Conditio sine qua non (condition absolument nécessaire)
Il y a eu deux dispositifs complètement différents. Au centre de médiation, j’étais seule. J’ai fini par faire partie des meubles avec le temps. Ella van den Hove (Image) avait installé un éclairage et Jean-Jacques Quinet (montage son-mixage) avait suspendu des micros que j’orientais selon les besoins de chaque rencontre. On a mis la caméra sur un pied à roulettes pour que je puisse me déplacer facilement dans le bureau. J’avais mes ruses pour que les gens s’asseyent où je voulais. La première fois qu’on se rencontrait, j’expliquais mon projet. Je leur disais que la matière était confidentielle et que dans quelques temps, je les recontacterais pour leur demander l’autorisation d’utiliser les images dans le film.

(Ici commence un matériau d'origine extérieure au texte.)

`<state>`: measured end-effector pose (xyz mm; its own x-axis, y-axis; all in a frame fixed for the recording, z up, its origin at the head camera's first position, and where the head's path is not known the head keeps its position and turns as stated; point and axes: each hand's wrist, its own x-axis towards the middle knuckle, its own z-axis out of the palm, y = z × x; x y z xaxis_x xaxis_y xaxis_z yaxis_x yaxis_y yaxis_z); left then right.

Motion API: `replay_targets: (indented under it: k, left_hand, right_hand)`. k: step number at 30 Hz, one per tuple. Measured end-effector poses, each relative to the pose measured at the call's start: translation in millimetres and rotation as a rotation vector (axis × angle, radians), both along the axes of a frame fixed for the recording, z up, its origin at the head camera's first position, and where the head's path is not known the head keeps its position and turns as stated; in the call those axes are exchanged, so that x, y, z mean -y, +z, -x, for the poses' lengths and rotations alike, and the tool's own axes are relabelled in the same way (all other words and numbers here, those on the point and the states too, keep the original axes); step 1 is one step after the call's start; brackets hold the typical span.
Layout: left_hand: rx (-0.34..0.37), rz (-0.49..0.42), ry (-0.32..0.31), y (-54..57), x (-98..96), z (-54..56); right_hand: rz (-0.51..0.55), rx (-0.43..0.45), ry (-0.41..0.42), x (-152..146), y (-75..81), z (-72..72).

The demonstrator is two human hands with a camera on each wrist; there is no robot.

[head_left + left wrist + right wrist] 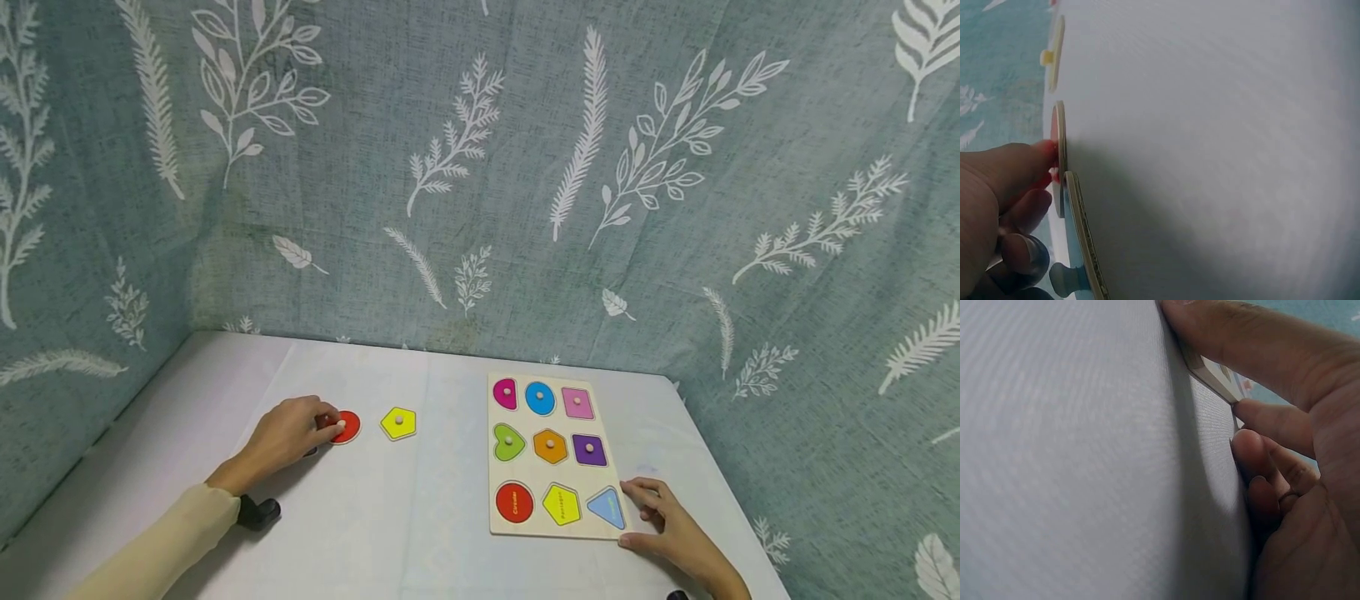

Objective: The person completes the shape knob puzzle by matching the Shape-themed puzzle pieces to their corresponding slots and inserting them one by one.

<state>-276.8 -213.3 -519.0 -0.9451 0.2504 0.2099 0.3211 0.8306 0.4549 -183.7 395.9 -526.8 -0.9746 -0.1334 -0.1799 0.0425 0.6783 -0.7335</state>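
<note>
At the left of the table, my left hand (288, 437) pinches the knob of a red circle puzzle piece (349, 427). A light-blue puzzle piece (1074, 231) with a knob lies under that hand's other fingers in the left wrist view; the head view mostly hides it. Just right of the circle lies a yellow pentagon piece (405, 425). My right hand (671, 529) holds the lower right corner of a wooden shape puzzle board (551, 532), thumb at the corner and fingers along the side edge. The board's bottom row shows bare printed circle, pentagon and triangle spaces.
Knobbed pieces sit in the board's upper two rows, among them a green heart (510, 446) and an orange hexagon (553, 454). A white cloth (420, 533) covers the table. Blue-green leaf-patterned fabric (517, 275) hangs behind and along both sides.
</note>
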Motion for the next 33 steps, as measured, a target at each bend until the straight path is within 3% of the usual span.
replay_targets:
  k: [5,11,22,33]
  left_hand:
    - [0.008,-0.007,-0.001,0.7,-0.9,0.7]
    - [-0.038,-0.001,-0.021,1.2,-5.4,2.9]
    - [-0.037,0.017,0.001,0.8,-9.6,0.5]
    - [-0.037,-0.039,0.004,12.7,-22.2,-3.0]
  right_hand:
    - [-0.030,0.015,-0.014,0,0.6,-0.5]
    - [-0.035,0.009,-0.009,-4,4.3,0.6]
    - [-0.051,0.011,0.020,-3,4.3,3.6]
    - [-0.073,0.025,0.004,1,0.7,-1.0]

Pour le tribunal, c’était tout à fait autre chose. La justice de paix, ça va à toute allure ! On était à deux caméras. Moi, je cadrais le juge, et Ella cadrait les justiciables, les visages ou les mains selon l’accord obtenu. Le juge et le greffier portaient chacun un micro émetteur, et une perche prenait le son des justiciables. C’était complexe. Les gens arrivaient sur le palier, et ils entraient tous en même temps dans la salle d’audience, anxieux de ce qui allait se passer avec le juge... Nous avons donc installé un assistant et deux stagiaires sur le palier pour prévenir les gens, expliquer ce qu’on voulait faire. Les gens qui ne voulaient pas être filmés portaient deux gommettes rouges, comme ça, nous, derrière la caméra, nous savions immédiatement qu’on ne pouvait pas les filmer sans pour autant perturber le bon déroulement de la séance. Les gens qui voulaient bien être entendus sans être vus portaient une seule gommette. Ceux qui acceptaient ne portaient rien. À la sortie, les gens confirmaient leur autorisation (ou pas !) et signaient un accord.